The Natural Resources Defense Council, on behalf of itself and Catskill Mountainkeeper, filed an amicus brief today in support of the Delaware River Basin Commission (DRBC) and the Delaware Riverkeeper Network, who are defending the Commission’s ability to regulate hydraulic fracturing (or “fracking”) in the Delaware River watershed. A copy of our brief is here.
Fracking is a destructive method of extracting oil and gas from the ground that pollutes the air, contaminates nearby ground and surface waters, contributes to the climate crisis, and makes residents sick. Fracking has no place in the Delaware River Basin, which was recently recognized as American Rivers' 2020 River of the Year, and serves as an important habitat for several endangered species, a drinking water source for over 16 million people, as well as a refuge for anglers, bird watchers, boaters, and swimmers.
Thanks in part to the advocacy of NRDC and its allies, since 2011 the Basin has been protected by a de facto watershed-wide fracking ban, but that ban is at risk of being reversed, putting the entire region at risk.
Wayne Land and Mineral Group, a group of landowners in Wayne County, Pennsylvania, want to frack in the River Basin. They have sued the DRBC, claiming it lacks authority to regulate this dangerous industrial activity.
The Delaware River Basin Commission was established to regulate water supply, water quality, flood mitigation, and water management in the watershed. Under the terms of the Delaware River Basin Commission Compact, the Commission can, among other things, regulate any project with a substantial effect on the water resources of the River Basin. The Compact defines a “project” as any activity for the “utilization, control,” or “management” of water resources.
Our brief explains that water is a central component of fracking, and that the utilization, control, and management of water resources is a necessary part of this process.
First, water is a necessary and primary component in fracking. Water is the primary component in fracking fluid, making up over 98 percent of the toxic fluid cocktail that is injected underground during the fracking process. Fracking permanently removes up to 90 percent of the water used from the water cycle. If permitted, fracking would permanently remove nearly 18 billion gallons of water from the Basin over the next 20 years.

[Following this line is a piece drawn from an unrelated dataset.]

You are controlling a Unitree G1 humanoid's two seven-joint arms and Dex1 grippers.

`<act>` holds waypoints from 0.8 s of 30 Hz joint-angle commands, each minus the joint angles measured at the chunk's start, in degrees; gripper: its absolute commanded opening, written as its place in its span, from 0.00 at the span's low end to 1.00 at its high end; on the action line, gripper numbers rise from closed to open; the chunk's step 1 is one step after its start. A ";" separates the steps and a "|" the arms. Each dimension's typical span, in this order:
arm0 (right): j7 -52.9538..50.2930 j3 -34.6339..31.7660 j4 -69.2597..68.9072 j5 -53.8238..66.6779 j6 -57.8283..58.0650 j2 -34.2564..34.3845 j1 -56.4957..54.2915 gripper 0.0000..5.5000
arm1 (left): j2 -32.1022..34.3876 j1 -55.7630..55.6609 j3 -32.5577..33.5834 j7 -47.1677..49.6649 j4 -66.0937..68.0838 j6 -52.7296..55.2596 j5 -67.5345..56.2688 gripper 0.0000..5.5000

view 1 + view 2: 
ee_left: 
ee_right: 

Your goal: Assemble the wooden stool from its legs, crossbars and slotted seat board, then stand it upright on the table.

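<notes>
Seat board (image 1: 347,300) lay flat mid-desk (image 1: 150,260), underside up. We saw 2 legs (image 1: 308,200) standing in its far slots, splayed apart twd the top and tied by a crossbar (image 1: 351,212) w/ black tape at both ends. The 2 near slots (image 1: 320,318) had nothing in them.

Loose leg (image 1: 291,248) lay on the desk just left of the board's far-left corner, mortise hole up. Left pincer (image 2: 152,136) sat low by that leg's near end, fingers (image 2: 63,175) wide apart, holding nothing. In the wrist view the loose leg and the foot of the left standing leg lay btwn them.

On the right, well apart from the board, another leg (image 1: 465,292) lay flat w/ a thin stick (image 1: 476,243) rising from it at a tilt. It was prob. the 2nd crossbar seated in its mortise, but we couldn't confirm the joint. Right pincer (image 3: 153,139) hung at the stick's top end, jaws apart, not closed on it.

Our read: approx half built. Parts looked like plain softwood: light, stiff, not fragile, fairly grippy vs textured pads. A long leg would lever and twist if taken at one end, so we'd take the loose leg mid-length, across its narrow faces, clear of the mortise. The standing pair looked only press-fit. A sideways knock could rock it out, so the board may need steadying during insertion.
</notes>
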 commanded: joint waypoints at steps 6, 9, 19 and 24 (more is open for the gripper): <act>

Arguing that water use is not at the center of fracking is like claiming that water is not at the center of operating dams. There is simply no fracking without substantial water use.
Second, fracking in the River Basin would contaminate local ground and surface water, killing local aquatic wildlife and making residents sick. Fracking results in the formation of millions of gallons of hazardous contaminated fluid and wastewater that can leak into the River Basin, jeopardizing the health of nearby communities and the environment. Fracking fluid and wastewater contain thousands of chemicals, many of which are toxic. Any leak or spill of fracking wastewater can be fatal to humans and other species, including fish.
Indeed, fracking is driving a public health crisis across the United States. Studies have found that those who live closer to fracking wells are at greater risk of experiencing serious health problems. If fracking were to be permitted in the Delaware River Basin, roughly 45,000 people would find themselves living within one mile of the planned well pad locations and exposed to associated health risks.
The Delaware River Basin Commission was formed with the explicit purpose of safeguarding the waters of Delaware River Basin, along with protecting the health of the 7.3 million residents who live there. It follows that it has both the authority and the responsibility to prohibit fracking in the Basin.